Today marks fourteen days into the new school year, and I am utterly exhausted. It feels as though there never was a break between May and now. I just blinked, that’s all. The students are just about done honeymooning. I’m pouring out energy on top of energy as I have worked to figure out my daughter’s school arrangements, too. I’m already losing control of the cleanliness of the house (and, as I drafted this two weeks ago, I realized that I had forgotten to leave a note for my husband to turn over the laundry when he got up!). Life is busier than ever.

On the first day of students’ return, as I prayed before slipping out of bed to start the day, I found myself requesting something quite unexpected.

“Lord, if you have something else for me, please start preparing me for it.”

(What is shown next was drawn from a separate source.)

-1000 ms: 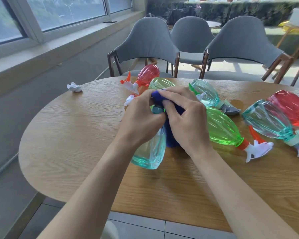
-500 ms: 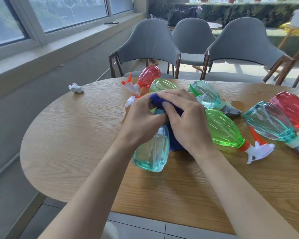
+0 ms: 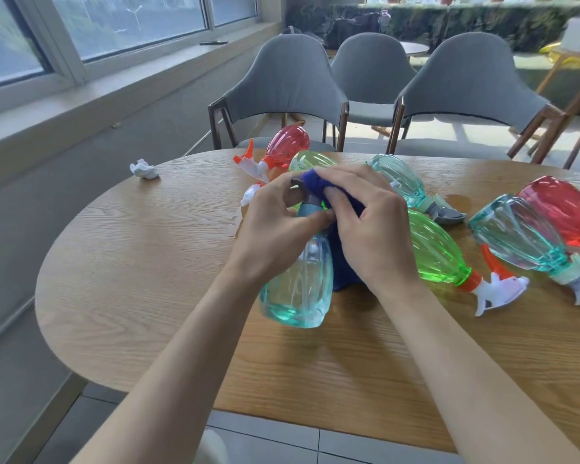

Now I say that this is unexpected, not because I haven’t wanted to do something other than teaching, because I have definitely thought about it, but because I honestly am unsure of just what that “something else” would be. I’ve said this since the beginning: teaching was ever the only plan. There was never a Plan B. So, if God does indeed have something else in mind for me, it begs the question of what exactly it could be.

Here are some truths:

  • I am good at teaching. I am. I am knowledgeable, and I do a good job at passing that knowledge along in an understandable way to my students.
  • I cannot remember a Sunday night when I was excited about going to work the next day and only a handful of days in the past nine years that I ever felt so about coming to school. I don’t necessarily joy in it like some teachers do. It takes a lot.
  • I do enjoy emotional education. Those are the lessons and discussions that I find my heart pouring out in: teaching students to be empathetic, show love, have courage, and be kind.

Part of me aches to do something else, something new, but, at the same time, the idea of such change and upheaval is profoundly frightening and stressful. But I will keep on praying this prayer, and I hope that I am not just being a stubborn Jonah.